_TASK DESCRIPTION_
From the records that follow, copy every line that contains the word "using".

_PROVIDED INFORMATION_
▼

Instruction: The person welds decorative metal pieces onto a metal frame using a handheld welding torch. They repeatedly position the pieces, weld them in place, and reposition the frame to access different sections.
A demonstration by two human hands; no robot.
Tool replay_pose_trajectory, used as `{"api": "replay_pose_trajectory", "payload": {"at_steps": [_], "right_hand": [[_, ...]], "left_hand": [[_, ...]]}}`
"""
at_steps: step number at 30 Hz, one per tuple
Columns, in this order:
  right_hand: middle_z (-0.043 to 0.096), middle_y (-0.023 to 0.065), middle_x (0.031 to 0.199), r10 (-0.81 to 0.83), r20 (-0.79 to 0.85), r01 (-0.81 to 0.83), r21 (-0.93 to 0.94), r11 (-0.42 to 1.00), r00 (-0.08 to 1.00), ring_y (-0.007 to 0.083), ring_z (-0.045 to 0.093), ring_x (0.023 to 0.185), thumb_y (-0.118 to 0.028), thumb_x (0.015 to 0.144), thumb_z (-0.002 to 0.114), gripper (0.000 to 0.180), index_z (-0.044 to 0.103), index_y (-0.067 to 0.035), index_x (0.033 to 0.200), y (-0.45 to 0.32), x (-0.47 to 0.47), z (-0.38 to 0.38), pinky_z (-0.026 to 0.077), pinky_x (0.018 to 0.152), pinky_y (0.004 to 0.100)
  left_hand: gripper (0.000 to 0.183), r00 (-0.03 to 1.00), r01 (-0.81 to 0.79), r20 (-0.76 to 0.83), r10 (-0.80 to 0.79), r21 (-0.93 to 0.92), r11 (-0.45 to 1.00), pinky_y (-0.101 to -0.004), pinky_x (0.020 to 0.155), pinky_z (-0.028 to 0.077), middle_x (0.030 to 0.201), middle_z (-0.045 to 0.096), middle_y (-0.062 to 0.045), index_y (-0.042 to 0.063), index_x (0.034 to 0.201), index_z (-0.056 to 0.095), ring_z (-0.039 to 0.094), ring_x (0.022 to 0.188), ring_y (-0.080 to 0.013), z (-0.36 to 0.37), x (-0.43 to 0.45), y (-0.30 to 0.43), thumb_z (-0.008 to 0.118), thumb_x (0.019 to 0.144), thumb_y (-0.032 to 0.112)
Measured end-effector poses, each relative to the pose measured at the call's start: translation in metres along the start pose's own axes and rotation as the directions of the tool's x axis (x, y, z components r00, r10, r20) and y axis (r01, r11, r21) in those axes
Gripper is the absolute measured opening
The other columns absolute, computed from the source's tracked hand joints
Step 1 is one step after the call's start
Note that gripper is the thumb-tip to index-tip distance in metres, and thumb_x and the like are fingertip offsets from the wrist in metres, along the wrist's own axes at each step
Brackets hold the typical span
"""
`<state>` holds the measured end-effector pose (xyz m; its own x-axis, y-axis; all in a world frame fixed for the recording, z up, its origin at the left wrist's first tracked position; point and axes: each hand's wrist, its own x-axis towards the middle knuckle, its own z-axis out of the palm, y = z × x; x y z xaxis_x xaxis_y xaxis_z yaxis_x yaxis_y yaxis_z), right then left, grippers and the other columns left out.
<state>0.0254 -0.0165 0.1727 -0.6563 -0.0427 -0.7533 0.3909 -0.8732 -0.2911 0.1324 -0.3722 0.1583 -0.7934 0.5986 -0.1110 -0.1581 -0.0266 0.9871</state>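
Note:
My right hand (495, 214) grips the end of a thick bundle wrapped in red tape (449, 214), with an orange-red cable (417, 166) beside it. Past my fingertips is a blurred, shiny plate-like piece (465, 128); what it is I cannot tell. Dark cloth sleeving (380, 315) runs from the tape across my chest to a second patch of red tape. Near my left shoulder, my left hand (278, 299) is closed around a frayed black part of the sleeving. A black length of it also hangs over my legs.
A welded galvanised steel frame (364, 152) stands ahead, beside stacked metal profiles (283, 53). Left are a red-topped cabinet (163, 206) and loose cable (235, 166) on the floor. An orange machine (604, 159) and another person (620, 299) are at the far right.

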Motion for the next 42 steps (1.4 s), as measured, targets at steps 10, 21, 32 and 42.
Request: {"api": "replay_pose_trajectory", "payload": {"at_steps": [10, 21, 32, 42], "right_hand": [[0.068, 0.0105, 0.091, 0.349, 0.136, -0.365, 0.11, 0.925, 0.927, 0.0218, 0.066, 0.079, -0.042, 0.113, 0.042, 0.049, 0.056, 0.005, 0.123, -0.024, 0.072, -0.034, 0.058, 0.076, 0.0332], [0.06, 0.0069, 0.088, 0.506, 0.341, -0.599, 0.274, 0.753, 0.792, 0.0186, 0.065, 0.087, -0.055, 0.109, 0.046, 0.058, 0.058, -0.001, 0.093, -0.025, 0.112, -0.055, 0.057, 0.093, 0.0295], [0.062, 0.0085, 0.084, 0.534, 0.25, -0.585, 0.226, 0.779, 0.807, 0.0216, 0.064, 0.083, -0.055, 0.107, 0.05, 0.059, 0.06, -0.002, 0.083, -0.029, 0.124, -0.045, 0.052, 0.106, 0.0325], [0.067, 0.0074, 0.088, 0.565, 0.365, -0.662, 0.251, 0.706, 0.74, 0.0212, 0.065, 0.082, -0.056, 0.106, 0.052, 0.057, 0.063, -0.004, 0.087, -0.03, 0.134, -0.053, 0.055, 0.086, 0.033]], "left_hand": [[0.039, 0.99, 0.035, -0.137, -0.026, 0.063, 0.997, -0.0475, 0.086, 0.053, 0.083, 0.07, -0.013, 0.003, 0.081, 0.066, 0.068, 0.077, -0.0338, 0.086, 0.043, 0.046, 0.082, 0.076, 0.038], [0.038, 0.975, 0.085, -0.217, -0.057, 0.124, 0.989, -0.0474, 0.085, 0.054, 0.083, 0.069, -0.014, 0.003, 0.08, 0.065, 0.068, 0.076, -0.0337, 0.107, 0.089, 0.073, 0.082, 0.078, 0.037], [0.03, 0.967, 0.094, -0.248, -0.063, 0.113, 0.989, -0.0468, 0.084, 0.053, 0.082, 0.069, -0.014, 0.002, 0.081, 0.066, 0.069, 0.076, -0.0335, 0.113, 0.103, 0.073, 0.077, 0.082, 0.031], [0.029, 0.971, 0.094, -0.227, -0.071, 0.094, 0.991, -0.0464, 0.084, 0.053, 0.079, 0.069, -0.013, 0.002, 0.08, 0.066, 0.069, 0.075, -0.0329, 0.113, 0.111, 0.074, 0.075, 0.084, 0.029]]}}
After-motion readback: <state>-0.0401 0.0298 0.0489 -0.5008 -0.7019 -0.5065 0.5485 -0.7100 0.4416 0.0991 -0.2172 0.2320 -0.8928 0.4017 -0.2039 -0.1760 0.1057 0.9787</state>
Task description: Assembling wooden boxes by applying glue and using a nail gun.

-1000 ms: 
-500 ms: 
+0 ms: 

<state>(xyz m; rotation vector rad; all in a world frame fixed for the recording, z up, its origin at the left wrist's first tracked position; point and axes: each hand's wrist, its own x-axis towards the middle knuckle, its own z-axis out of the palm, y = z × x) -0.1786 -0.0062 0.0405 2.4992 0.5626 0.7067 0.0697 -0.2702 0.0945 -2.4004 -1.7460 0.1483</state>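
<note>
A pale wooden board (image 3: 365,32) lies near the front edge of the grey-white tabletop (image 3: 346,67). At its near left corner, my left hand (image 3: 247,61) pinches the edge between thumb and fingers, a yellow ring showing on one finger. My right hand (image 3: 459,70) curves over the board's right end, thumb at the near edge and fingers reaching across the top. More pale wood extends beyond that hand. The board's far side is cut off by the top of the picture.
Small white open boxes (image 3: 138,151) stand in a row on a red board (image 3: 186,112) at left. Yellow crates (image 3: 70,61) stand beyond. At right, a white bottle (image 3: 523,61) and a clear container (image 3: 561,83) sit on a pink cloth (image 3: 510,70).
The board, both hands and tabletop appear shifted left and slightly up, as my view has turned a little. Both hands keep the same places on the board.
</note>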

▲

_SOLUTION FOR THIS EXERCISE_
Instruction: The person welds decorative metal pieces onto a metal frame using a handheld welding torch. They repeatedly position the pieces, weld them in place, and reposition the frame to access different sections.
Task description: Assembling wooden boxes by applying glue and using a nail gun.

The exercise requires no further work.